I work with a lot of incredible athletes, but it isn’t always talent that drives achievement. What sets the best performing athletes apart is their dedication to training at a consistently high level. And among that group, there is a factor that sets even the elite athletes apart: lifestyle.
Athletes with daily habits and behaviours that are consistent with their goals tend to be the most successful. I call them “24-hour athletes.”
This is a key idea for this program. To live a life consistent with your dreams and goals, you have to be committed to improving how you eat, sleep, exercise and think. A 1% change might not seem like much, but small improvements each and every day will amplify your life.
Here is an interesting example from the business world: General Electric CEO Jeff Immelt has made 1% Better a mandate.
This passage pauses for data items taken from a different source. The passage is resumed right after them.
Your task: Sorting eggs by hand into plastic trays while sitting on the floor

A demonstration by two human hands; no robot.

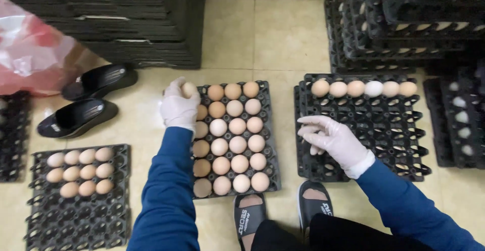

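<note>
Eggs fill most of the black plastic egg tray (273, 175) lying on the tiled floor (252, 38) straight ahead of the person; the left hand (178, 107), in a white glove, is closed around one pale egg (189, 89) at that tray's far left corner, fingers curled over it; the right hand (334, 139), also gloved, hovers over a stack of black trays (404, 145) to the right, fingers loosely spread and slightly bent, and whether it has hold of anything I cannot tell; that top tray carries a single row of eggs (364, 88) along its far edge, one of them white, the rest of its cups bare; both arms wear blue sleeves (169, 200); the person's feet in black sandals (280, 213) sit just near the centre tray's close edge; further left, another black tray (76, 220) holds a cluster of brown eggs (81, 171) in its far part; a pair of black shoes (86, 102) lies beyond it, beside a pink plastic bag (28, 49); tall stacks of dark trays (126, 23) stand at the back left, and more stacks with eggs (404, 18) rise at the back right.
</note>
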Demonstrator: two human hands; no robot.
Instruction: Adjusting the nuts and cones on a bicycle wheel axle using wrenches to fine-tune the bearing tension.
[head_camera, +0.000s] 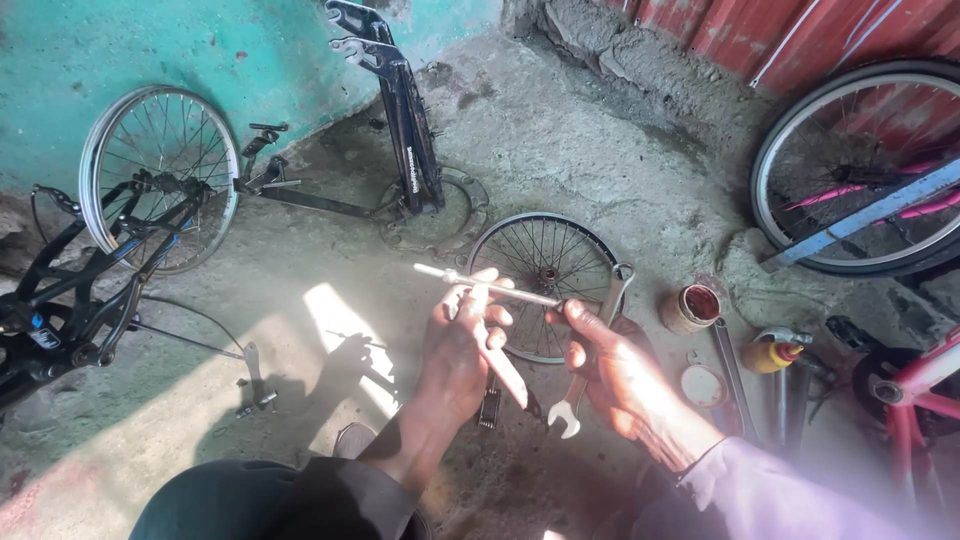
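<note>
Axle rod (487, 285), thin and silvery, sits in mid-air between both hands above the concrete floor (560, 130). The left hand (460, 350) has its fingers (478, 305) curled around the rod's middle and also around a pale stick-like tool (503, 362) that slants down toward the lap. The right hand (612, 368) pinches the rod's right end with closed fingers while a flat open-ended wrench (592, 355) is trapped against its palm, jaw end pointing down.

Each hand carries two things at once, so either grip looks shared and weak; I judge the rod or the wrench could slip and drop onto the gritty floor, where small parts would be hard to find. Strong sun glare washes over the right wrist, which may hide fine detail.

Just beyond the hands lies a small spoked wheel (545, 275), with an open tin (690, 307) and a yellow bottle (772, 353) to the right; a dropped tool could knock the tin over. Farther off stand a bicycle frame (405, 120) and another wheel (160, 165).
</note>
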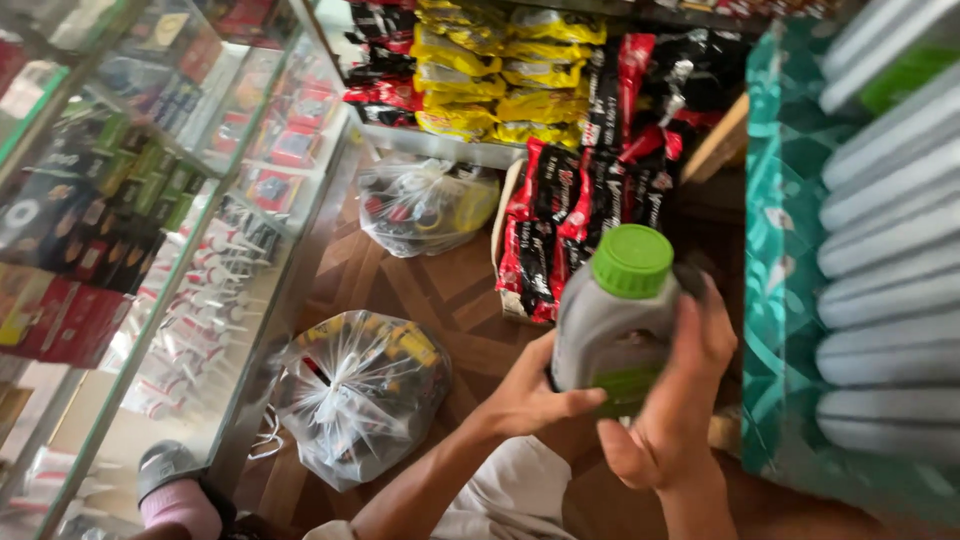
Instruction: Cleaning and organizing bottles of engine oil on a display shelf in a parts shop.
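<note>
Both hands wrap a grey plastic bottle [615,335] with a green screw cap [632,260]: the left hand [525,395] curls its fingers across the front, and the right hand [680,400] clasps the far side, palm upright. Below the fingers lie a wood-patterned floor [440,300] and a tied clear bag of goods [355,395]; left of them stands a glass display case [150,250], beyond them stacked red and black packets [560,220].

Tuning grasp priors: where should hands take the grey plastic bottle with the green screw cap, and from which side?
Probably the body of the grey plastic bottle with the green screw cap, from opposite sides below the shoulder. It stands roughly upright with flat-looking side walls; the left hand and right hand already wrap its lower half this way. The cap is narrower and ribbed, better suited to twisting than carrying.
</note>
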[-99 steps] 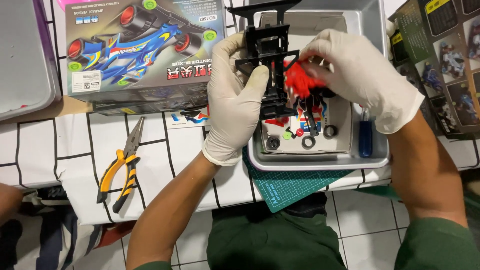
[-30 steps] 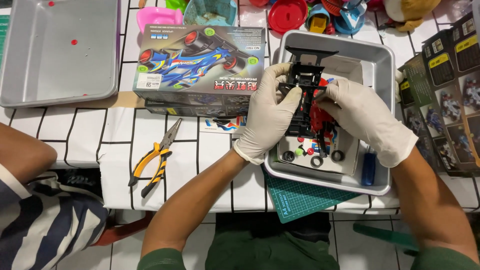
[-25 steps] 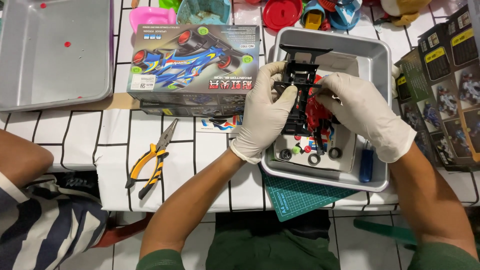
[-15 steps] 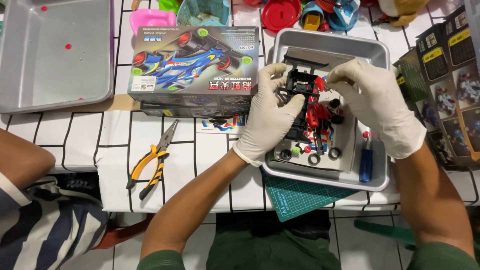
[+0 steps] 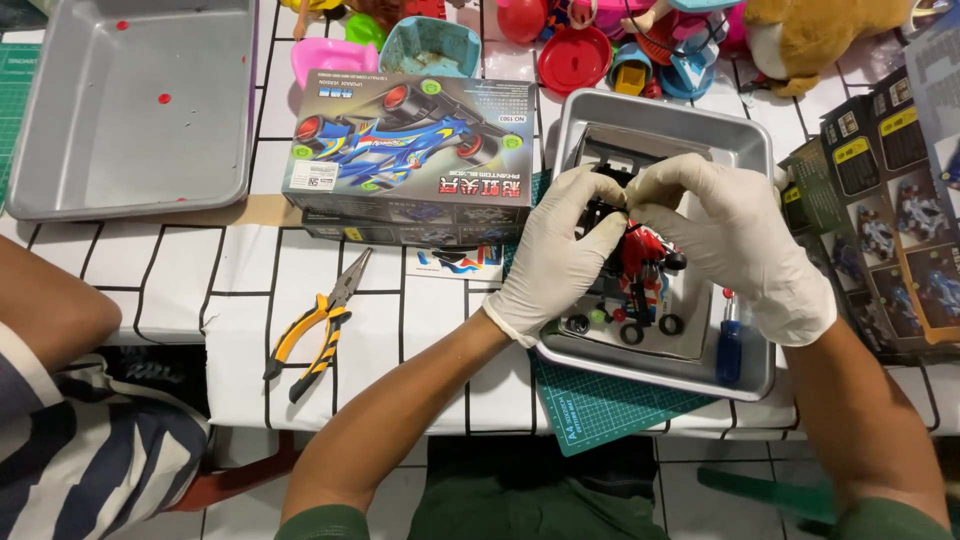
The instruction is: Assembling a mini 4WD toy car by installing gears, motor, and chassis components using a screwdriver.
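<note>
**Hands close together over the tray, pinching a small black part**

Both hands have risen off the red-and-black kit parts and met at the fingertips since half a second ago. Left hand (image 5: 560, 255) and right hand (image 5: 735, 240), both in white gloves, pinch a small black part (image 5: 605, 210) between them, narrow grip, above the far half of the metal tray (image 5: 660, 115). Looks like a fit-or-separate step on a toy-car kit; next move likely needs a fine twist or press, fingertips only.

Counts: two metal trays, the second tray (image 5: 130, 110) lying at the left; one toy-car box (image 5: 410, 150); one pair of pliers (image 5: 315, 325); one blue-handled screwdriver (image 5: 728, 345); one red parts cluster (image 5: 645, 262); several small black rings (image 5: 632, 333), exact number unclear. Another person's arm (image 5: 50, 310) rests at left.
</note>
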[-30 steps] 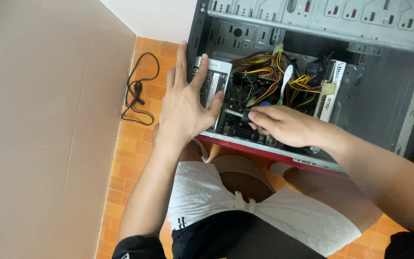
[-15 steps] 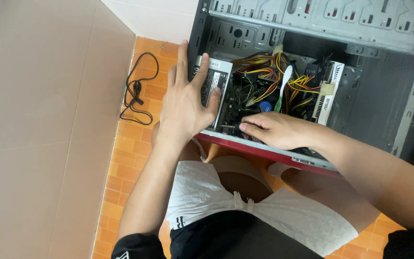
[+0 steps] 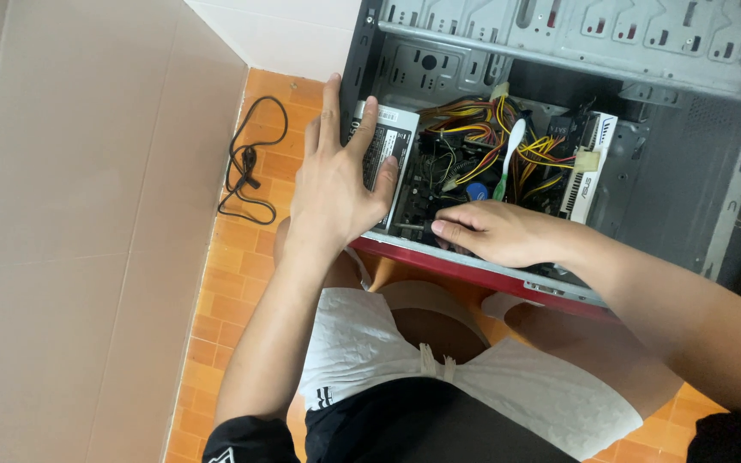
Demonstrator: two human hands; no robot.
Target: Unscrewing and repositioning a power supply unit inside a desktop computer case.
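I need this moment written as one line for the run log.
left hand: flat on power supply | right hand: inside open computer case, fingertips near cables | black cord: on floor

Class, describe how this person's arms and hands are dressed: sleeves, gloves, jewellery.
Both hands are bare: the left hand and right hand show no gloves, rings or watch. The forearms are uncovered too; short black sleeves end near the picture's bottom corners, the left one with a small white marking.

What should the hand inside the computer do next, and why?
Probably ease the right hand a little deeper toward the dark circuit board, since its fingertips sit just inside the open grey metal computer case while the left hand steadies the grey power supply box.
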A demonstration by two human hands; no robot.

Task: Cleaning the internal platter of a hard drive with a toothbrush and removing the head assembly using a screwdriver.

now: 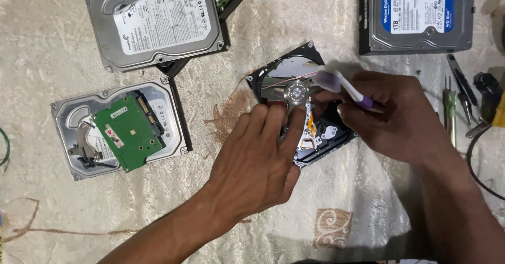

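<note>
The opened black metal hard drive (302, 106), with its mirror-bright platter exposed, is lying at the centre of the cream patterned cloth (52, 201). The left hand (258, 161) is resting on the drive's near edge, fingers extended and pressing on the casing rather than gripping. The right hand (392, 111) is clenching a white and purple plastic-handled tool (342, 85), its tip angling toward the platter hub. A green circuit board (129, 132) is lying on a silver drive cover (158, 103) to the left. Two closed silver drives (152, 22) (418, 14) are sitting along the far edge.
</note>
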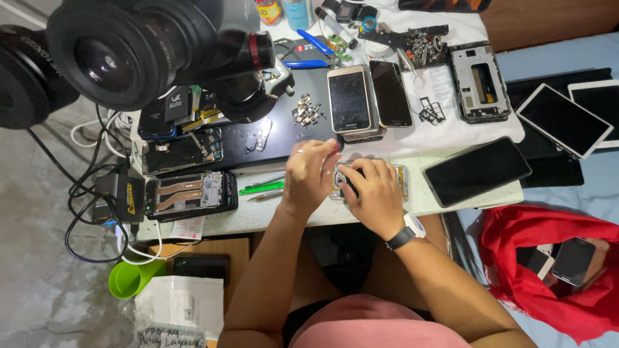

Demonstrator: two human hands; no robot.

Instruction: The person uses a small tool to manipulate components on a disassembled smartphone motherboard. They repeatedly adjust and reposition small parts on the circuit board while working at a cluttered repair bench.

GE collects and analyzes data from its various automated areas of operation to discover how to make micro-improvements in efficiency. Then, using the industrial internet, updates to operating software can be sent to the equipment to create 1% gains in performance. GE estimates that it can boost productivity in the US by 1.5% which, over 20 years, could raise the average national income of the company by 30%. If we use an airplane example, a 1% reduction in fuel costs could save the airline industry $30 billion over 15 years.
Similarly, Dave Brailsford who coached the Team Sky cycling team that won the Tour de France in 2012 and 2013, also applied the principle of aggregating 1% gains. They started by optimizing tire pressure, then working on nutrition, then fitting the bikes to the riders better. This process continued and repeated itself over and over. Ultimately, this approach helped his riders to many championships and medals.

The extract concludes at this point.